> _Instructions for the task_
Leaving the pictures aside, transcribe the data below exactly.

> _Data extract_

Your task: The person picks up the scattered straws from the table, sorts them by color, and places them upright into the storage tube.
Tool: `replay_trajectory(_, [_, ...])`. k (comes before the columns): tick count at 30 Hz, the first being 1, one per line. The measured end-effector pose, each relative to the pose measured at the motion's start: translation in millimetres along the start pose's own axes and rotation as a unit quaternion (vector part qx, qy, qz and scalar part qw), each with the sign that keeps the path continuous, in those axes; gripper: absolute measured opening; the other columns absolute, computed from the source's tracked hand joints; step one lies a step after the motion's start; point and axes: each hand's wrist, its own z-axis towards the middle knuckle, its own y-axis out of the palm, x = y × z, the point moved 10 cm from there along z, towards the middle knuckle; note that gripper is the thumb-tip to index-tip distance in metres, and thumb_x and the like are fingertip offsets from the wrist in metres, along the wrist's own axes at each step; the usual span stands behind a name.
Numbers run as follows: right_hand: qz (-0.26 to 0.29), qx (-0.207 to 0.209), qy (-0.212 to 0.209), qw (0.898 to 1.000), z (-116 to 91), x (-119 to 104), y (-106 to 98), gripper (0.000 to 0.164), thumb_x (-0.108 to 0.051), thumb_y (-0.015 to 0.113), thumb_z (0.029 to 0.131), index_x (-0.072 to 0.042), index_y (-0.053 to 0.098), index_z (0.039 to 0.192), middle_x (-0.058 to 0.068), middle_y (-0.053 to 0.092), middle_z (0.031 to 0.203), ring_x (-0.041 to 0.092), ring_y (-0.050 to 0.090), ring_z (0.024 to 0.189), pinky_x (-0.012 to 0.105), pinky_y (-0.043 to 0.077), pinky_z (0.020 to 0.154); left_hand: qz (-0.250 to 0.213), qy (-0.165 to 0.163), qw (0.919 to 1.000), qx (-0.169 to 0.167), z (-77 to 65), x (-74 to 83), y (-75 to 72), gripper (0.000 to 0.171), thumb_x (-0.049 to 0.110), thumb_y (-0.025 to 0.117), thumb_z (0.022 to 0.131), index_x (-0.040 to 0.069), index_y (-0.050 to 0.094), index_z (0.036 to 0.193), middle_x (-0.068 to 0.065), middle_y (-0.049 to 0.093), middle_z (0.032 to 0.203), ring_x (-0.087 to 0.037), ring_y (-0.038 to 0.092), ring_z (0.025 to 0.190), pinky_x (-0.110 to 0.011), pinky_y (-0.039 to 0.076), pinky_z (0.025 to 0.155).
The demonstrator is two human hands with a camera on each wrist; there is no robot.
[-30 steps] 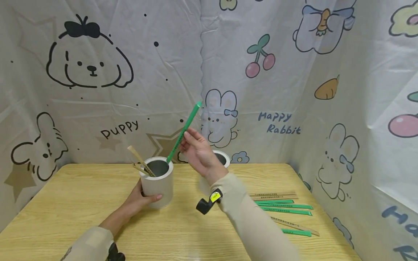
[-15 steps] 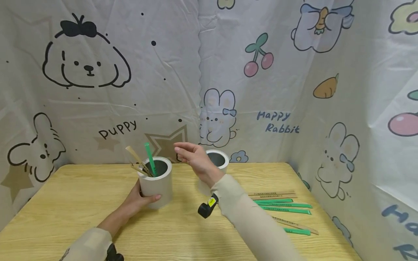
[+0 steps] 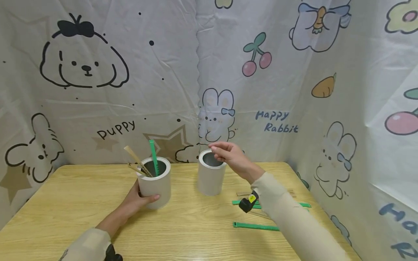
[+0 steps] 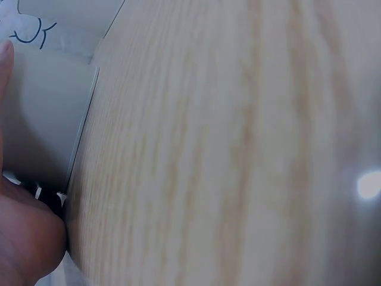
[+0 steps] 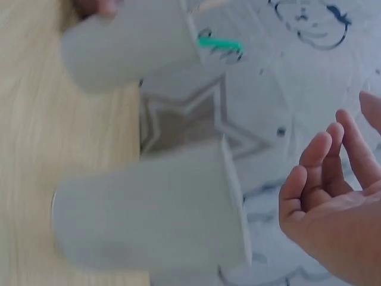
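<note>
My left hand (image 3: pixel 141 199) grips the side of a white cylindrical cup (image 3: pixel 160 192), its thumb across the front. In the left wrist view the cup's wall (image 4: pixel 41 113) shows beside part of the hand (image 4: pixel 30 238). A slim green stick (image 3: pixel 154 157) leans inside the cup, along with thin tan sticks (image 3: pixel 134 156) that tilt left over the rim. My right hand (image 3: pixel 233 156) hangs in the air and holds nothing, its fingers loosely bent. It overlaps the rim of a second white cup (image 3: pixel 210 181) in the head view; in the right wrist view the fingers are apart from it.
More green sticks (image 3: pixel 256 226) and tan printed sticks (image 3: pixel 243 194) lie on the right of the wooden table (image 3: pixel 186 232), partly hidden by my right sleeve (image 3: pixel 294 214). A printed fabric sheet (image 3: pixel 169 79) hangs close behind the table's back edge.
The green stick left my right hand and now stands in the left cup. My right hand has moved right, away from that cup, toward the second cup. My left hand stays on its cup.
</note>
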Motion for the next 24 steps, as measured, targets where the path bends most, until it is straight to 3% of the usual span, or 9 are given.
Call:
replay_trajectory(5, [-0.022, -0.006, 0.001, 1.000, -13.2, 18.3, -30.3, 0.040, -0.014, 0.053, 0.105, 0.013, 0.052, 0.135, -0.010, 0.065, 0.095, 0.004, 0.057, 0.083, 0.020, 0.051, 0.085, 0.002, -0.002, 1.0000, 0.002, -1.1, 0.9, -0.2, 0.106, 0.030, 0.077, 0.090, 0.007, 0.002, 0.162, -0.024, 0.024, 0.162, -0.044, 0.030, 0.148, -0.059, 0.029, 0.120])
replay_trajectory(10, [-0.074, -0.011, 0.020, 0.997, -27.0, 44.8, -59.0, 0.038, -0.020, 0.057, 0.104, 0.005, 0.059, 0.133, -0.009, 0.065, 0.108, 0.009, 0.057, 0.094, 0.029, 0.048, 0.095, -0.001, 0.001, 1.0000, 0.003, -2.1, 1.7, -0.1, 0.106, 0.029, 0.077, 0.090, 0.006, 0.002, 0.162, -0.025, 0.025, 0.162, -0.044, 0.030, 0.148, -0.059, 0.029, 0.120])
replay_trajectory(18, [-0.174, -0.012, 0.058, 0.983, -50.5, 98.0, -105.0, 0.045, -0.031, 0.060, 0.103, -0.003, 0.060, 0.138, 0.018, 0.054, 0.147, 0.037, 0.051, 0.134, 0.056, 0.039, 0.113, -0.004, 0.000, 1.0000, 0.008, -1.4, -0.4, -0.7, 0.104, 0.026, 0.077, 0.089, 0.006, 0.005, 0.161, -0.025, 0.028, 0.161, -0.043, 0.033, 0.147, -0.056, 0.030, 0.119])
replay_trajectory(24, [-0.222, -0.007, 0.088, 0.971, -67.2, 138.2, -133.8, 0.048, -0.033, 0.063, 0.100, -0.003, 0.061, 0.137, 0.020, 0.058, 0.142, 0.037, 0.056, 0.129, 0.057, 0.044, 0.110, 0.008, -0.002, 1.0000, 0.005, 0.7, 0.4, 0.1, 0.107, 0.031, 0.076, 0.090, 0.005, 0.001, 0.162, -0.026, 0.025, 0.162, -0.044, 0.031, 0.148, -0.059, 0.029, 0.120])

> _Expected output_
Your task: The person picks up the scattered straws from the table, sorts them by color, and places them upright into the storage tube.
Tool: `replay_trajectory(_, [_, ...])`. k (comes before the columns): tick count at 30 Hz, the first being 1, one per line. The measured end-effector pose, each relative to the pose measured at the motion's start: translation in millimetres along the start pose's own axes and rotation as a unit quaternion (vector part qx, qy, qz and scalar part qw), each with the sign that keeps the path continuous, in those axes; gripper: absolute measured opening; the other columns absolute, computed from the source's tracked hand joints; step one lies a step after the motion's start; point and axes: each hand's wrist, its own z-axis towards the middle knuckle, its own y-axis out of the palm, x = y × z, the point moved 10 cm from there along z, towards the middle knuckle; note that gripper is the thumb-tip to index-tip distance in metres, and thumb_x and the like are fingertip offsets from the wrist in metres, along the wrist's own axes at each step; the usual span stands behind a name.
Numbers run as follows: right_hand: qz (-0.26 to 0.29), qx (-0.207 to 0.209), qy (-0.212 to 0.209), qw (0.898 to 1.000), z (-116 to 91), x (-119 to 104), y (-106 to 98), gripper (0.000 to 0.164), thumb_x (-0.108 to 0.051), thumb_y (-0.015 to 0.113), thumb_z (0.029 to 0.131), index_x (-0.072 to 0.042), index_y (-0.053 to 0.098), index_z (0.039 to 0.192), middle_x (-0.058 to 0.068), middle_y (-0.053 to 0.092), middle_z (0.031 to 0.203), ring_x (-0.041 to 0.092), ring_y (-0.050 to 0.090), ring_z (0.024 to 0.189), pinky_x (-0.012 to 0.105), pinky_y (-0.043 to 0.077), pinky_z (0.020 to 0.154); left_hand: qz (-0.250 to 0.213), qy (-0.165 to 0.163), qw (0.919 to 1.000), qx (-0.169 to 0.167), z (-77 to 65), x (-74 to 83), y (-75 to 72), gripper (0.000 to 0.171), thumb_x (-0.049 to 0.110), thumb_y (-0.025 to 0.117), thumb_z (0.022 to 0.131), index_x (-0.040 to 0.069), index_y (-0.050 to 0.094), index_z (0.036 to 0.193), middle_x (-0.068 to 0.065), middle_y (-0.049 to 0.093), middle_z (0.032 to 0.203), ring_x (-0.087 to 0.037), ring_y (-0.038 to 0.092), ring_z (0.025 to 0.190), pinky_x (-0.110 to 0.011), pinky_y (-0.039 to 0.076), pinky_z (0.025 to 0.155).
The demonstrator is two human hands with a camera on each wrist; there is no robot.
[-30 steps] 
[-15 steps] 
[+0 steps] 
[+0 steps] 
[+0 steps] 
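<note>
My left hand (image 3: pixel 141 199) grips the side of a white cylindrical cup (image 3: pixel 160 192), its thumb across the front. In the left wrist view the cup's wall (image 4: pixel 41 113) shows beside part of the hand (image 4: pixel 30 238). A slim green stick (image 3: pixel 154 157) leans inside the cup, along with thin tan sticks (image 3: pixel 134 156) that tilt left over the rim. My right hand (image 3: pixel 233 156) hangs in the air and holds nothing, its fingers loosely bent. It overlaps the rim of a second white cup (image 3: pixel 210 181) in the head view; in the right wrist view the fingers are apart from it.
More green sticks (image 3: pixel 256 226) and tan printed sticks (image 3: pixel 243 194) lie on the right of the wooden table (image 3: pixel 186 232), partly hidden by my right sleeve (image 3: pixel 294 214). A printed fabric sheet (image 3: pixel 169 79) hangs close behind the table's back edge.
The green stick left my right hand and now stands in the left cup. My right hand has moved right, away from that cup, toward the second cup. My left hand stays on its cup.
</note>
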Motion for the next 24 steps, as measured, targets where the path bends most, until it is straight to 3% of the usual span, or 9 are given.
Call:
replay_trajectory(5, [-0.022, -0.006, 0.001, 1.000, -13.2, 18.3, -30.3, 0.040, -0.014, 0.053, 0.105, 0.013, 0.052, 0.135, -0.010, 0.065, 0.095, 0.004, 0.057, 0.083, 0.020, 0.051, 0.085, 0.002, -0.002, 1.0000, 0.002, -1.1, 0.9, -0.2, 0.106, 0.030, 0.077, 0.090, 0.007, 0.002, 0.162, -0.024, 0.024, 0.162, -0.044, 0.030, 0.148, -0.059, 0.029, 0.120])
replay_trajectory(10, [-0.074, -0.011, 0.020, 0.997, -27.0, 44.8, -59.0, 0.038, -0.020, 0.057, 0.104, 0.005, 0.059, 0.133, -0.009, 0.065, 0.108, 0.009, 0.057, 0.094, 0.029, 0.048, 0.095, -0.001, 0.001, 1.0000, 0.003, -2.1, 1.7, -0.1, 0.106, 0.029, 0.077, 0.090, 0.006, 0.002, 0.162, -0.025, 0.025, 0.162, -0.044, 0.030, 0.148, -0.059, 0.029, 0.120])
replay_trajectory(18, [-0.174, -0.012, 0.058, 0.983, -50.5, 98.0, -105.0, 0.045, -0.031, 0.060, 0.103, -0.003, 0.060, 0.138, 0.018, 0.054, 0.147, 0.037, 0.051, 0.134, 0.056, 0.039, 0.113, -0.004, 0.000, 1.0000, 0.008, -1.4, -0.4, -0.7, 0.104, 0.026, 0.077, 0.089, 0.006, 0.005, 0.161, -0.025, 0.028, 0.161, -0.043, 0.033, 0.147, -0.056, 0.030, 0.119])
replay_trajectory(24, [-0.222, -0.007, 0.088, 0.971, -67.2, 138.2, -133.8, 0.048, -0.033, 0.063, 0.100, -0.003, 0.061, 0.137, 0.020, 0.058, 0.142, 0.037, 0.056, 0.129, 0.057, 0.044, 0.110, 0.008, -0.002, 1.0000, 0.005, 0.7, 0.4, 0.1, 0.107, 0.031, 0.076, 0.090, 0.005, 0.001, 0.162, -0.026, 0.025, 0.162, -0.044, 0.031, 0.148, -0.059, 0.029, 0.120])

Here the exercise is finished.